I wake up
Somehow I have this weird feeling of deja vu
But other than that I´m feeling great
How´s my fever?
“Current body temperature: 36.7 degrees Celsius”
It´s completely gone, wonderful.
I´m still somewhat bleary though
Let´s do some sports like I always do to get my engines rolling
I think one of these leaves will do as a sports mat
As I think that I begin doing some morning exercises
While I do random thoughts start whirling around in my mind
And one of them just won´t leave my head:
Is it ok that I came to accept this whole situation so quickly?
Maybe it is because I was thrown into an emergency from the get go and don´t really have the time to complain?
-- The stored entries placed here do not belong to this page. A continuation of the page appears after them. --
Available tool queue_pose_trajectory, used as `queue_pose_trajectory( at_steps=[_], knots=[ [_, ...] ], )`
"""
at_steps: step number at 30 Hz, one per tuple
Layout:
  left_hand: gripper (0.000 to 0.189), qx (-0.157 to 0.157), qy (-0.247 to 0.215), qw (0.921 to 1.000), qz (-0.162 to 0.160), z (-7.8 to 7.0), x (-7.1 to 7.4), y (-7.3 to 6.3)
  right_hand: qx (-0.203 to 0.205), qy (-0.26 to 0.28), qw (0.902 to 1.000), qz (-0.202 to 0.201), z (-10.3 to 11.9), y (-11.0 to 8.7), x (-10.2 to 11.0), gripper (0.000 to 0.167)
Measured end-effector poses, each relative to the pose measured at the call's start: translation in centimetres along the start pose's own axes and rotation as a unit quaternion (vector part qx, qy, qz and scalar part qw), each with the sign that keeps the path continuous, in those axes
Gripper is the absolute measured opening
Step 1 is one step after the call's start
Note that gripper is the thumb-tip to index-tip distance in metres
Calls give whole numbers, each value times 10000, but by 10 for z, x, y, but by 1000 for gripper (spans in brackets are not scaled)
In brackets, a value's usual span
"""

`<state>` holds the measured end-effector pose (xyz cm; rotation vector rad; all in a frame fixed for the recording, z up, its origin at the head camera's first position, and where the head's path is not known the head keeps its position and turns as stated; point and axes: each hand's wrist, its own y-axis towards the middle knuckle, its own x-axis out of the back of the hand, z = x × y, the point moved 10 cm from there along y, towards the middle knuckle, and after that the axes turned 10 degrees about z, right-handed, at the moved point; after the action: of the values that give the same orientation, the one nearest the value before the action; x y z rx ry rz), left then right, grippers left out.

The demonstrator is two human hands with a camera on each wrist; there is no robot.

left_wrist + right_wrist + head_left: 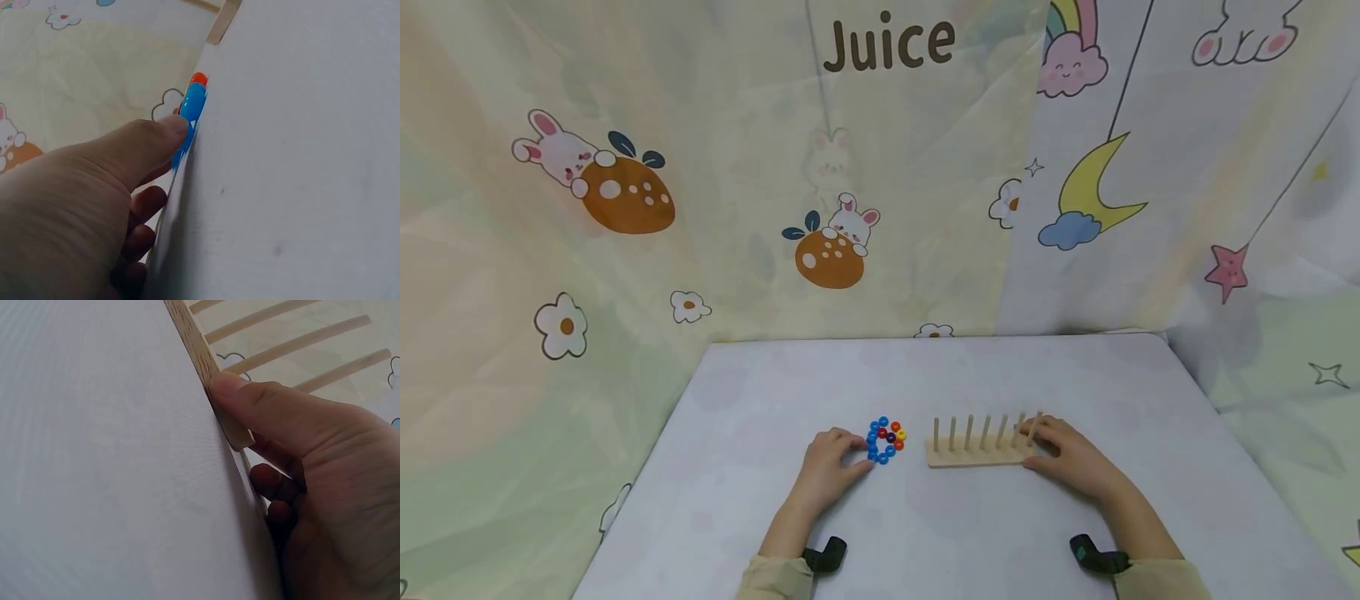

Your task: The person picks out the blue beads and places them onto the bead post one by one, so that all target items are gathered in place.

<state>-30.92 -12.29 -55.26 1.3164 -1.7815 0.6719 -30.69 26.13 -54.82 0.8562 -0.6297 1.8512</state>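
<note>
A small cluster of round beads (pixel 883 457), mostly blue with a few red, orange, yellow and dark ones, lies flat on the table in a ring shape. My left hand (pixel 831 468) holds the cluster's left side between thumb and fingers; the thumb covers part of the blue beads (pixel 192 103) in the left wrist view. To the right stands a pale wooden peg board (pixel 977 457) with a row of several upright pegs. My right hand (pixel 1071 457) grips its right end, thumb on the front edge of the base (pixel 199 353) and fingers behind, partly hidden.
Both things sit on a white-covered table (pixel 880 533), with a gap between beads and board. Behind the table hangs a printed cloth (pixel 737 167) with cartoon rabbits and flowers. A black wrist device (pixel 827 556) is on the left wrist, another black device (pixel 1097 557) on the right.
</note>
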Motion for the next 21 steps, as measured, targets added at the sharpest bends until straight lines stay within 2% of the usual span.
queue_pose_trajectory(
  at_steps=[6,15,21],
  knots=[
    [25,-72,248,9996,-129,-7,1,0,71,-92,9999,-111,1,0,0,51],
    [17,48,356,9992,-145,-6,-1,1,92,-82,9998,-149,2,-1,0,52],
    [27,79,221,9997,-93,-3,-2,1,84,-77,9999,-127,3,-1,0,52]
  ],
)
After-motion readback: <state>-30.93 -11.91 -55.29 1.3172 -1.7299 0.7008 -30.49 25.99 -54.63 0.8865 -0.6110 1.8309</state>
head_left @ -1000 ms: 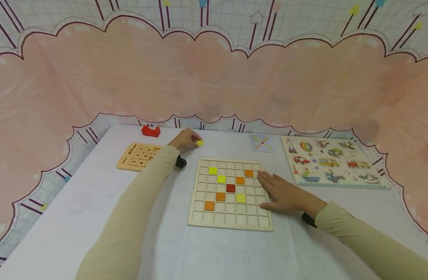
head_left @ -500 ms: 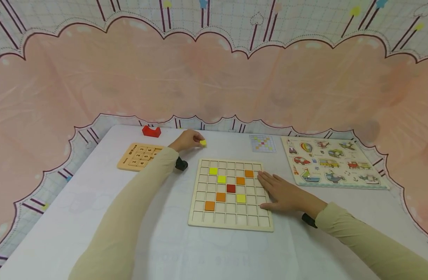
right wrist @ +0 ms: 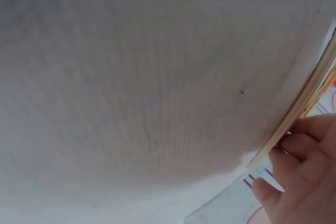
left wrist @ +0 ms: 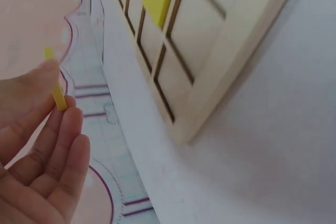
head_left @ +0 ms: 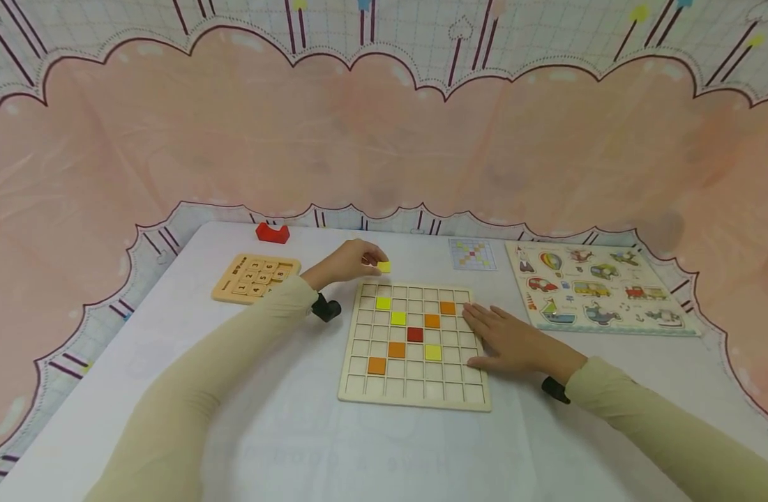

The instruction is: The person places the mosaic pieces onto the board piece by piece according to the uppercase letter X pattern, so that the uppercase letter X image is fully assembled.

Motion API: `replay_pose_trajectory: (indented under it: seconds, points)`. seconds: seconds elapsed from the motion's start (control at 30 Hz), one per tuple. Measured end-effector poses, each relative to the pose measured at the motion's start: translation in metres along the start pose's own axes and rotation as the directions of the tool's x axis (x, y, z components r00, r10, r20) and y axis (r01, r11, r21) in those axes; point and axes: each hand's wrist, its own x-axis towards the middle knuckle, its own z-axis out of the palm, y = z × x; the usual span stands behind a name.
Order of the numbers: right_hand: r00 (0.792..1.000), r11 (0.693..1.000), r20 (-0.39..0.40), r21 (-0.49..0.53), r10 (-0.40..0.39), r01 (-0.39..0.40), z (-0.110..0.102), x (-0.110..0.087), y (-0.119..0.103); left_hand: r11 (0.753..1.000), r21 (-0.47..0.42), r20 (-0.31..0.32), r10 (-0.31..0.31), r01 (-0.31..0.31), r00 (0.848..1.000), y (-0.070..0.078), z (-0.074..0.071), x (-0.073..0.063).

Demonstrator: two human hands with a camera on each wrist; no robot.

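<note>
My left hand (head_left: 354,261) pinches a yellow square tile (head_left: 384,267) between thumb and fingers, just beyond the far left edge of the wooden grid board (head_left: 415,402). In the left wrist view the thin tile (left wrist: 59,94) stands edge-on between thumb and fingertips, apart from the board. Orange tiles (head_left: 377,365), yellow tiles (head_left: 432,353) and one red tile (head_left: 415,335) sit in the board's cells along two crossing diagonals. My right hand (head_left: 509,341) rests with extended fingers on the board's right edge; the right wrist view shows its fingers against that edge.
Behind the board lies a small pattern card (head_left: 472,254). To the right is a picture puzzle board (head_left: 600,287) with vehicles. A number puzzle (head_left: 252,277) lies at left, partly behind the left sleeve, and a red block (head_left: 273,233) stands at the back left.
My left hand has moved right and slightly nearer with the yellow tile, from the back of the table to the board's far edge. My right hand stays on the board.
</note>
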Motion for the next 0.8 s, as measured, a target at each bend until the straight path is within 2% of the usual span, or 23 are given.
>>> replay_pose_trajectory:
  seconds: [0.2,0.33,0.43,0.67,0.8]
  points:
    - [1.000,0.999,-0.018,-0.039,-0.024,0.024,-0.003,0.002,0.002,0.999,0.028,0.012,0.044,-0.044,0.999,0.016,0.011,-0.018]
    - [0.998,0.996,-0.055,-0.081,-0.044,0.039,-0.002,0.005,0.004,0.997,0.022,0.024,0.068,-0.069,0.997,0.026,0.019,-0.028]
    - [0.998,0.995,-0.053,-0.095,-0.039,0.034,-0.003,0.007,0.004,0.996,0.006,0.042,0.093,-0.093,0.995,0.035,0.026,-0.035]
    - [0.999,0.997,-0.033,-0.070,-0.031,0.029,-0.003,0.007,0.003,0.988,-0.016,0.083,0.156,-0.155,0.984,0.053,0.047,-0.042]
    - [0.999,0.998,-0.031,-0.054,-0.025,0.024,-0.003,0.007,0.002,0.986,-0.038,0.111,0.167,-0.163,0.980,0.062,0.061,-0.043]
Although there should be so many things to complain about
Complain…
You know, now that I think about it, I don´t like this
My situation I mean
I was living a happy life with a loving family and now everything was taken away from me in the blink of an eye
How are they, my family, doing right now?
Do they even know what happened to me?
Are they searching for me? Are they panicked because I just disappeared? Am I in a coma, in the hospital? Or maybe I wasn´t found and my actual body is still in our neighborhood, lying there as an empty hull? Maybe they think I´m dead? Or am I just a copy and the real me is living her daily life like I always do?
…
Will I ever see them again?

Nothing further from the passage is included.